Gaia Tortora torna all'attacco. Dopo aver espresso già ieri il proprio sdegno verso Pd, M5S e Avs - che alla Camera si sono astenuti sull'istituzione della Giornata nazionale in memoria di Enzo Tortora e delle vittime di errori giudiziari - la figlia di Enzo è tornata ad attaccare la sinistra in un'intervista rilasciata al Corriere della Sera. "È stato vergognoso il voto delle opposizioni. Meglio: il voto di Pd, M5S, Avs. Avrei preferito un voto contrario. Astenersi è da pavidi. E poi è ancora peggio sentire le dichiarazioni di voto", ha detto al quotidiano milanese.

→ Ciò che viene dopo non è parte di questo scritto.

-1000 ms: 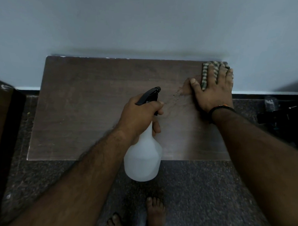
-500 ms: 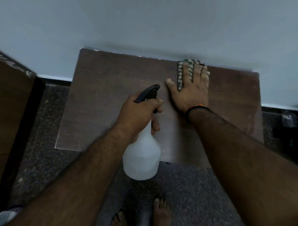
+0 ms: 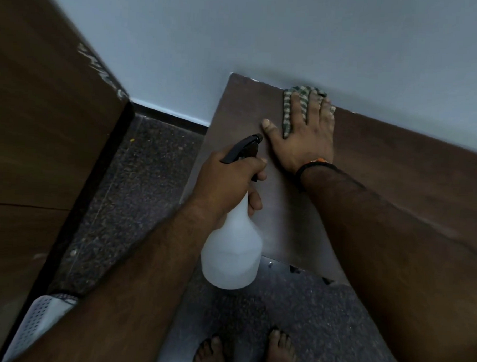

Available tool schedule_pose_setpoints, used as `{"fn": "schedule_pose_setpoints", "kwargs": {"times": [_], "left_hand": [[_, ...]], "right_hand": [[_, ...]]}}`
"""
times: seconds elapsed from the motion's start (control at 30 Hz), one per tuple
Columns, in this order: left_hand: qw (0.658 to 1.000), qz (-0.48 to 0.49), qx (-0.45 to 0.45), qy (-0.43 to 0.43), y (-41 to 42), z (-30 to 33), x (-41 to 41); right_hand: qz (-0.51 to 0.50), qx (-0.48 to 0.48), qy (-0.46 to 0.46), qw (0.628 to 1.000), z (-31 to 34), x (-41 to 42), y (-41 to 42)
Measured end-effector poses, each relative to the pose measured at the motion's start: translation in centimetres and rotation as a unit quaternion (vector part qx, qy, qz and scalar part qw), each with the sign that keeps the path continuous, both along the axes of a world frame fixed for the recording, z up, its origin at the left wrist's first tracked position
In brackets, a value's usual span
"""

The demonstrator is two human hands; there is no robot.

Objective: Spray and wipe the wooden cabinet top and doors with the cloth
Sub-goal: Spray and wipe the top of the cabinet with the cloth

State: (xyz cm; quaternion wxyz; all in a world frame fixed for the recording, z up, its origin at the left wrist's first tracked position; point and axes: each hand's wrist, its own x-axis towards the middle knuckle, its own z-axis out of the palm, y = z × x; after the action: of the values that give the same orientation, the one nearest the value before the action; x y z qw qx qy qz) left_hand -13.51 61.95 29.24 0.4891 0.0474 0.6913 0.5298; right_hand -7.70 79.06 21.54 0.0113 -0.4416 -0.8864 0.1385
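The dark wooden cabinet top [image 3: 391,171] runs along the grey wall. My right hand [image 3: 306,137] lies flat with spread fingers on a green-striped cloth [image 3: 295,106], pressing it onto the top near the back left corner, against the wall. My left hand [image 3: 229,183] grips the neck of a white spray bottle [image 3: 233,251] with a black trigger head [image 3: 243,148], held over the cabinet's front left part, nozzle pointing toward the cloth. The cabinet doors are hidden below the top.
A tall brown wooden panel [image 3: 42,134] stands at the left, with dark speckled floor [image 3: 129,203] between it and the cabinet. A white perforated object [image 3: 38,325] sits at the lower left. My bare feet [image 3: 246,353] stand in front of the cabinet.
My right hand has slid the cloth leftward along the back edge, from the right end to near the left corner. The view has swung left. The bottle stays in my left hand.
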Motion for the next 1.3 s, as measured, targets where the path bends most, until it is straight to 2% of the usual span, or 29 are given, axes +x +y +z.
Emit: {"fn": "schedule_pose_setpoints", "kwargs": {"times": [0.4, 0.7, 0.97, 1.1, 1.3], "left_hand": [[0.998, 0.059, 0.007, 0.012, -5.1, -0.4, -6.7], [0.997, 0.074, 0.021, 0.015, -5.9, 0.3, -6.7], [0.996, 0.074, 0.021, 0.040, -4.8, 1.3, -4.3], [0.997, 0.065, 0.025, 0.044, -4.1, 1.7, -2.7], [0.999, 0.027, 0.014, 0.044, -3.3, 1.7, 0.1]], "right_hand": [[0.115, 0.009, -0.014, 0.993, -0.2, -10.3, -3.3], [0.170, -0.004, -0.026, 0.985, -0.1, -10.1, -3.3], [0.272, -0.007, -0.018, 0.962, 0.5, -6.6, -6.6], [0.267, 0.015, -0.036, 0.963, -0.2, -4.8, -7.4], [0.190, 0.041, -0.032, 0.980, -0.7, -1.5, -7.4]]}}
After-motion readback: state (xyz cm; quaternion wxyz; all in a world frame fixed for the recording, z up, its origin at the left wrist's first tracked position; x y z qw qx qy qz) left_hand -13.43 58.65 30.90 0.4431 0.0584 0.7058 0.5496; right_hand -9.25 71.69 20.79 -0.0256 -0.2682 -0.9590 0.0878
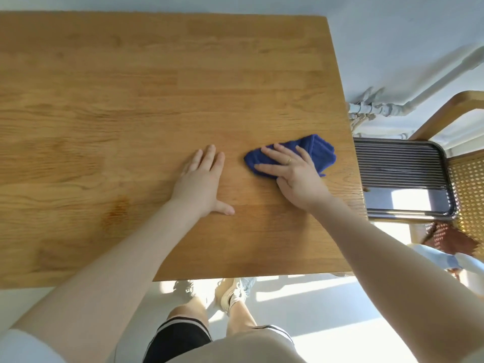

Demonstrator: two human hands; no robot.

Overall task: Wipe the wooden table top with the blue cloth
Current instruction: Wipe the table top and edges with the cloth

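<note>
The wooden table top (131,106) fills most of the view. A bunched blue cloth (318,150) lies on it near the right edge. My right hand (293,174) presses flat on the cloth with fingers spread, covering its near-left part; a ring shows on one finger. My left hand (203,182) rests flat on the bare wood just left of the cloth, fingers together and thumb out, holding nothing. A darker stain (116,212) marks the wood at the near left.
A chair (468,184) with a cane seat and wooden frame stands right of the table, with a dark ribbed tray (400,163) on it. White pipes (387,108) run along the wall behind. My legs and shoes (233,292) show below the table's near edge.
</note>
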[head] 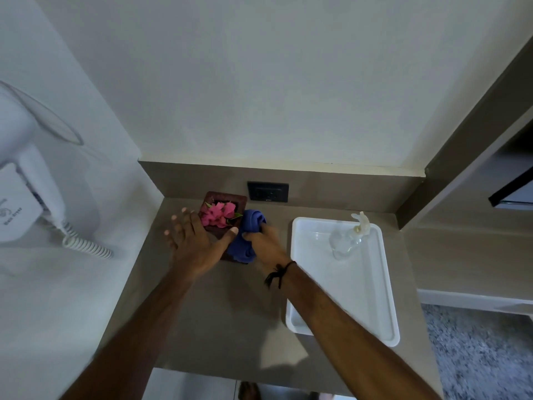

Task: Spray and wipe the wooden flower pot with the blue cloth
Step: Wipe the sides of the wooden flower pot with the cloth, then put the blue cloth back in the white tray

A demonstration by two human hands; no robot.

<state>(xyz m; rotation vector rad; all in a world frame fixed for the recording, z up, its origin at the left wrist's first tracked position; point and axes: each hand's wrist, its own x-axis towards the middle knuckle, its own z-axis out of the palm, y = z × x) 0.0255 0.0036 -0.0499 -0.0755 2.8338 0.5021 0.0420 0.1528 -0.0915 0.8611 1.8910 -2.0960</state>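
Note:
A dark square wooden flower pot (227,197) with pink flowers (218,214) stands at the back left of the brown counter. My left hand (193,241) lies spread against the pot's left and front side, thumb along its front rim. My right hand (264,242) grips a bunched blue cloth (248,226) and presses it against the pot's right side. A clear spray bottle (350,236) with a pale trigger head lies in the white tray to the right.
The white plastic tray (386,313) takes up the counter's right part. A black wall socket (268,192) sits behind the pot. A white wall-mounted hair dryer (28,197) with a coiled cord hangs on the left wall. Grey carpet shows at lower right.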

Le motivazioni con cui alcuni esponenti del Pd hanno giustificato l'astensione sono state bollate dalla Tortora come "argomenti pretestuosi". "Si deve istituire una giornata di commemorazione - ha aggiunto - Non dibattere nel merito dell’errore giudiziario". E ancora: "Lo sdegno per il voto di astensione non è personale. Mi hanno scritto in tanti, persone coinvolte. Uno schiaffone per tutti. Ma non si sono fatte sentire soltanto le persone coinvolte. Mi hanno scritto anche diversi amici del Pd indignati, non tutti sono in accordo con l’attuale linea del partito".
Nonostante l'astensione di Pd, M5S e Avs la proposta di legge per l'istituzione della Giornata nazionale in memoria di Enzo Tortora e delle vittime di errori giudiziari è stata approvata con 178 voti a favore e 97 astenuti. Ora il provvedimento passerà all'esame del Senato. "Bisogna sperare che lì Pd, M5S, Avs non decidano di astenersi. In Senato l’astensione è un voto negativo", conclue Tortora.